→ **Task to carry out**
One range is to be output from the listing below, exactly as written: the line with "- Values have" to the line with "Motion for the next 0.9", both kept.

-------- Input

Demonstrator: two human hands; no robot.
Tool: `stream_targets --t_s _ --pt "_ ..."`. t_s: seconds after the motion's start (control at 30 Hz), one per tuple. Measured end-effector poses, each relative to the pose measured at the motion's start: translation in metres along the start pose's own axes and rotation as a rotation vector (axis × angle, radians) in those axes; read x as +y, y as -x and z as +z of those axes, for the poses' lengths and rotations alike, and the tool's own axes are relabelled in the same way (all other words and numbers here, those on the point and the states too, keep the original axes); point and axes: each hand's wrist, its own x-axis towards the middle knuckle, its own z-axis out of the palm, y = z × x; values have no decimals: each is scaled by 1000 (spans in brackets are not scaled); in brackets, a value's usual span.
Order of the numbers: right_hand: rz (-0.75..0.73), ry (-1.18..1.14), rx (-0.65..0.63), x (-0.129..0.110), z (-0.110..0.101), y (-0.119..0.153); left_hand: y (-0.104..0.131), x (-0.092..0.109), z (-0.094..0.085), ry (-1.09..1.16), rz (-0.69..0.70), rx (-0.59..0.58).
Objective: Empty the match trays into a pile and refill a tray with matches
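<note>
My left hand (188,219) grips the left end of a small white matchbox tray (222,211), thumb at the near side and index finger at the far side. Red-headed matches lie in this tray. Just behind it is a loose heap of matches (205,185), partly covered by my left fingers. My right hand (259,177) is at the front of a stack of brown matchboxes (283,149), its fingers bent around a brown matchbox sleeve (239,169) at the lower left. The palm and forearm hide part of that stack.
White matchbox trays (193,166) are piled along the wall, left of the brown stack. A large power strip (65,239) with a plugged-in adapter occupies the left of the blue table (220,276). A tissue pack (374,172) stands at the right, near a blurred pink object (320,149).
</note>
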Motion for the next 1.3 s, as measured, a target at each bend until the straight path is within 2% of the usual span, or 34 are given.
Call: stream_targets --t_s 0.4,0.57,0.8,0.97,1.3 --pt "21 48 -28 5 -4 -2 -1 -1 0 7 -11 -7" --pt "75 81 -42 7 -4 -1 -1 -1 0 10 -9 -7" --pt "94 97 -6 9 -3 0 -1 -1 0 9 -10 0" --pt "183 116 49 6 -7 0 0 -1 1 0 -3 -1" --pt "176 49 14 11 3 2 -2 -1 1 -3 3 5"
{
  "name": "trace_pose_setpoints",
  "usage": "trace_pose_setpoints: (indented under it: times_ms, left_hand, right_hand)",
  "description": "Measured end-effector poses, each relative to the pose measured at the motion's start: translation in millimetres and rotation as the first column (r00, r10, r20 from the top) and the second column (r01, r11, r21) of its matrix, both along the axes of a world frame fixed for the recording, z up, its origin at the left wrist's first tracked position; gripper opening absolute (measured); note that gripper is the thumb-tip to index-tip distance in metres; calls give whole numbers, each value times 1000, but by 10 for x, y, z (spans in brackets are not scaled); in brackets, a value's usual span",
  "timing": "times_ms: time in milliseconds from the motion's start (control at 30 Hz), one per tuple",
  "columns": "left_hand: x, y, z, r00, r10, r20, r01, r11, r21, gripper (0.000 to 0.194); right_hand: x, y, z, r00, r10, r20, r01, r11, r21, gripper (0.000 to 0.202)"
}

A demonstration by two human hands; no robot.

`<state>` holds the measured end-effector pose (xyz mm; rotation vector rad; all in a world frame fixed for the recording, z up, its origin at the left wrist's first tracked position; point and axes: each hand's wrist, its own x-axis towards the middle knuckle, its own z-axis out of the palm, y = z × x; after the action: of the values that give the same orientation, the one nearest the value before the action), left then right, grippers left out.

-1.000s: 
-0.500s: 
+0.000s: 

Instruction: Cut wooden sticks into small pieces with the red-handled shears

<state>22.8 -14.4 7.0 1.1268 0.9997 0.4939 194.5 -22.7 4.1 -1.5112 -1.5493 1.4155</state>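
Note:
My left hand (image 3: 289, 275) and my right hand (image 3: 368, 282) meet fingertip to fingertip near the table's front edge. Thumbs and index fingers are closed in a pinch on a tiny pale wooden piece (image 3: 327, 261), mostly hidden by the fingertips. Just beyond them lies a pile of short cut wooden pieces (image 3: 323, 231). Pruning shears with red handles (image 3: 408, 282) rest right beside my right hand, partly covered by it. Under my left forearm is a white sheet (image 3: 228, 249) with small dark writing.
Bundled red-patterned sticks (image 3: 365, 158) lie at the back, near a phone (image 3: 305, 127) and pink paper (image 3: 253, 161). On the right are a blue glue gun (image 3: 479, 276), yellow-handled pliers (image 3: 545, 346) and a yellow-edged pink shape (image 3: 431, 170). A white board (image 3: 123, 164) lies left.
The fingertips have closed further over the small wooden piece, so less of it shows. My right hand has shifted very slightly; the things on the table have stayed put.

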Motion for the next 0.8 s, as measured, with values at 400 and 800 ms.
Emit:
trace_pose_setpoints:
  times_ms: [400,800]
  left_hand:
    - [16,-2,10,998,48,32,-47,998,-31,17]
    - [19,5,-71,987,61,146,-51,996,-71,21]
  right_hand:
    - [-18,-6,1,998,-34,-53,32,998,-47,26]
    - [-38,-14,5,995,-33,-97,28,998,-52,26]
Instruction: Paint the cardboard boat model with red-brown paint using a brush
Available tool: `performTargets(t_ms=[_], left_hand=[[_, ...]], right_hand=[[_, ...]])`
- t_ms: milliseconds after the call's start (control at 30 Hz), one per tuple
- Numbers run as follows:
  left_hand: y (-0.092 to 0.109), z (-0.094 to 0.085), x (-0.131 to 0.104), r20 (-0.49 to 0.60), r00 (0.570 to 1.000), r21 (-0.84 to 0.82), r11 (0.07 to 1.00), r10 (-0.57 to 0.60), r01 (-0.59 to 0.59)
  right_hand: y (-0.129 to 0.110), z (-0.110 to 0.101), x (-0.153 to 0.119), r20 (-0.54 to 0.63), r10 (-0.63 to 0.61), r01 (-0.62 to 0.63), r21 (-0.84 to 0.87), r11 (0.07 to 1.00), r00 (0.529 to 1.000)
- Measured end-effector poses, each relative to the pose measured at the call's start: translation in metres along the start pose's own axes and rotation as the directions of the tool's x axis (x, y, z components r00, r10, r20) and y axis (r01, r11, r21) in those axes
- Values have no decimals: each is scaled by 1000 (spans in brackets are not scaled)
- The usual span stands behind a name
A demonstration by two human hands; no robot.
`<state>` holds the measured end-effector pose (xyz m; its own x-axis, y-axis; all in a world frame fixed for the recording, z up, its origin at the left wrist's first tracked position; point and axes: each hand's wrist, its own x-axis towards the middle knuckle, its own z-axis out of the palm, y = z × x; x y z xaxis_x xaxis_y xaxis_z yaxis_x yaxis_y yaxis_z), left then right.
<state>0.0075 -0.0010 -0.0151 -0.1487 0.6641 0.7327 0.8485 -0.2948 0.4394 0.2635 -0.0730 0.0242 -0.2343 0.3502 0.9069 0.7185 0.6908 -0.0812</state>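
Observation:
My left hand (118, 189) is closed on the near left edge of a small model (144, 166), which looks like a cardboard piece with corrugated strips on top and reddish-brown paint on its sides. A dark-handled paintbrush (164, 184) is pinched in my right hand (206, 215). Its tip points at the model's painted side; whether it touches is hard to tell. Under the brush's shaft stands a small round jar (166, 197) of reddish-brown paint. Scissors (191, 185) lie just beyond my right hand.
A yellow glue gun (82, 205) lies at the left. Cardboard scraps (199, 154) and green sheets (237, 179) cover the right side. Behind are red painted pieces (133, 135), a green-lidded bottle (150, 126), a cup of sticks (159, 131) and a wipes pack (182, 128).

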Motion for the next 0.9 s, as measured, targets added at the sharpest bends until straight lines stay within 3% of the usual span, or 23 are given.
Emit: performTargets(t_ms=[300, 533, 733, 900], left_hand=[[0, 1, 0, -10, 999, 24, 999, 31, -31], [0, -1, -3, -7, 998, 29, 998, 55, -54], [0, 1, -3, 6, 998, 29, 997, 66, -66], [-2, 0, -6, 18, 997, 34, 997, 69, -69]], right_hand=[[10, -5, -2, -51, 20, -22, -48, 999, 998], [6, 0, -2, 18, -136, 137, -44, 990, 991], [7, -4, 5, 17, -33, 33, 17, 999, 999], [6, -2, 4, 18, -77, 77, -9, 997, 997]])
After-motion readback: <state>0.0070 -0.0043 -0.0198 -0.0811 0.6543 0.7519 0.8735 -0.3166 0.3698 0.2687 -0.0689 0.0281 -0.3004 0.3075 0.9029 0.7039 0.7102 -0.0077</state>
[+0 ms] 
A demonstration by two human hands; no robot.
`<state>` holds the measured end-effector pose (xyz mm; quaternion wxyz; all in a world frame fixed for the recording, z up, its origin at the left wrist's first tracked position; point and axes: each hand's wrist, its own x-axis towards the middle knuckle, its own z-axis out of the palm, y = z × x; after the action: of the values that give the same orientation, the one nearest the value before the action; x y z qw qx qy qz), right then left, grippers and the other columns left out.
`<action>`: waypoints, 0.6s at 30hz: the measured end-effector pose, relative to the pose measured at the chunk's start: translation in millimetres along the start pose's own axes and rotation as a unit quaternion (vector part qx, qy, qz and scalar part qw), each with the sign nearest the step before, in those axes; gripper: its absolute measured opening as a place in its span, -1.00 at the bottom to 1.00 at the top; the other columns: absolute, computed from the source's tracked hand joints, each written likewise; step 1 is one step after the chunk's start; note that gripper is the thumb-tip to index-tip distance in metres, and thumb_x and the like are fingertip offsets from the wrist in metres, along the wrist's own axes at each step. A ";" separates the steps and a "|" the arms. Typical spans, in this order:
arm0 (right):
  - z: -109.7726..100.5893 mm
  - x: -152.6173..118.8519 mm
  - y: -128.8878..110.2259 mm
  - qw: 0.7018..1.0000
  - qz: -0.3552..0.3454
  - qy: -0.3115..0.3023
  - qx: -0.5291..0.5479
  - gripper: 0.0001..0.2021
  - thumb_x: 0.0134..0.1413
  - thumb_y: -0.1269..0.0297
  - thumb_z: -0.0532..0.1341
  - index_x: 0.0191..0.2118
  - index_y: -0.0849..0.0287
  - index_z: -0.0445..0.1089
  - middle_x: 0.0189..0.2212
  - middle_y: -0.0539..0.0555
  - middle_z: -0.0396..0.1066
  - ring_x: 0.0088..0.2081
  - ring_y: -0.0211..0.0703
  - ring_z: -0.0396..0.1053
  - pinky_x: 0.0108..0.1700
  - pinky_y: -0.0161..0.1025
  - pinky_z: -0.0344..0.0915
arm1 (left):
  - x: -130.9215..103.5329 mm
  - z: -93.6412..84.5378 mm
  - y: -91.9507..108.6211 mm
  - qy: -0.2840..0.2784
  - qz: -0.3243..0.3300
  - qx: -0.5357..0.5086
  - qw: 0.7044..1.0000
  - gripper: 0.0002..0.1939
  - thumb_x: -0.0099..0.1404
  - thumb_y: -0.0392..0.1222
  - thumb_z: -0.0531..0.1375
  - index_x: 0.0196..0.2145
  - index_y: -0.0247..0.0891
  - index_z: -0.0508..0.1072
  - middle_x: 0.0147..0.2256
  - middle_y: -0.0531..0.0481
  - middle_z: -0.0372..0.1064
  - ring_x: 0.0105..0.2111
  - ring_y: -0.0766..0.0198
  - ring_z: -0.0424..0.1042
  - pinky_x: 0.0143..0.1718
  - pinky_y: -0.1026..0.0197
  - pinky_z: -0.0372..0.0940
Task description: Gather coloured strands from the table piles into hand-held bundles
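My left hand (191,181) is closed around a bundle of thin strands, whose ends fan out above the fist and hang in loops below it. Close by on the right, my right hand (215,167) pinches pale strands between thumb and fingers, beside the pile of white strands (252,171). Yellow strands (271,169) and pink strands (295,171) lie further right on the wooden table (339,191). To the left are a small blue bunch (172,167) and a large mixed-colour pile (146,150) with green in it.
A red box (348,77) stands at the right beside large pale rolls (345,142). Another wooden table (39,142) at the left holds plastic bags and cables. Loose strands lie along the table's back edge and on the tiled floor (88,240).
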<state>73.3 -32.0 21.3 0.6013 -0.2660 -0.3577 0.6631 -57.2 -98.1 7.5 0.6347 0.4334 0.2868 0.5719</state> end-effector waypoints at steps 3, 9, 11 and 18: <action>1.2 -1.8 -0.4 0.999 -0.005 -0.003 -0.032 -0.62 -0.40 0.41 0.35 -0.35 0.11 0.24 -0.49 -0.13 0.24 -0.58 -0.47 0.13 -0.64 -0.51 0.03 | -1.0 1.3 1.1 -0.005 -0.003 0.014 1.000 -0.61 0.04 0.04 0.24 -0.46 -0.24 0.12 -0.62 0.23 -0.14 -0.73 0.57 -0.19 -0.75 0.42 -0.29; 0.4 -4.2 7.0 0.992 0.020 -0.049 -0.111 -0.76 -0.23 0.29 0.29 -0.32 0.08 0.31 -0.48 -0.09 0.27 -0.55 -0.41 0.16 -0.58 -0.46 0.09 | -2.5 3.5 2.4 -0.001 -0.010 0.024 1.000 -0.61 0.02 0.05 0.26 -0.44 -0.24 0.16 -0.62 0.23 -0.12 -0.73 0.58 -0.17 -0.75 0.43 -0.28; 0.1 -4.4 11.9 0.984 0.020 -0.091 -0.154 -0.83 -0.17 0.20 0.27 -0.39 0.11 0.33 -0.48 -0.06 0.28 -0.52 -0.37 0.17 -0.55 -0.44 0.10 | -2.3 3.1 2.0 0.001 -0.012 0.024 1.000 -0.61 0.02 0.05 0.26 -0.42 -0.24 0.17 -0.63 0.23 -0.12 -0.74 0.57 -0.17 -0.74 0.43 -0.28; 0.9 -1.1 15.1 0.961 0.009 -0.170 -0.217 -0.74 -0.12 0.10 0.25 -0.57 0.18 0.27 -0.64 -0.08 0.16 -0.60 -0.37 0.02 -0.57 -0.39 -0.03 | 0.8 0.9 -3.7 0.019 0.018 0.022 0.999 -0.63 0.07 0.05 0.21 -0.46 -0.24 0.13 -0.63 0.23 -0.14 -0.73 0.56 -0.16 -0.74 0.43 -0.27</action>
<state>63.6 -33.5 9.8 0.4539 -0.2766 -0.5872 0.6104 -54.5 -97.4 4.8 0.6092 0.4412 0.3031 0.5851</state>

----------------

→ **Answer for the task**
- Values have no decimals: each is scaled by 1000 (spans in brackets are not scaled)
- The usual span stands behind a name
A demonstration by two human hands; no robot.
`<state>` holds the measured end-effector pose (xyz m; its own x-axis, y-axis; all in a world frame fixed for the recording, z up, its origin at the left wrist's first tracked position; point and axes: each hand's wrist, its own x-axis towards the middle knuckle, its own z-axis out of the palm, y = z × x; x y z xaxis_x xaxis_y xaxis_z yaxis_x yaxis_y yaxis_z), left then right.
<state>0.0075 -0.0010 -0.0151 -0.1487 0.6641 0.7327 0.8485 -0.2948 0.4394 0.2635 -0.0730 0.0242 -0.2343 0.3502 0.9069 0.7185 0.6908 -0.0812</state>
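Observation:
My left hand (118, 189) is closed on the near left edge of a small model (144, 166), which looks like a cardboard piece with corrugated strips on top and reddish-brown paint on its sides. A dark-handled paintbrush (164, 184) is pinched in my right hand (206, 215). Its tip points at the model's painted side; whether it touches is hard to tell. Under the brush's shaft stands a small round jar (166, 197) of reddish-brown paint. Scissors (191, 185) lie just beyond my right hand.
A yellow glue gun (82, 205) lies at the left. Cardboard scraps (199, 154) and green sheets (237, 179) cover the right side. Behind are red painted pieces (133, 135), a green-lidded bottle (150, 126), a cup of sticks (159, 131) and a wipes pack (182, 128).
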
Motion for the next 0.9 s, as measured, targets added at the sharpest bends until straight lines stay within 3% of the usual span, or 23 are given.

No further answer is required.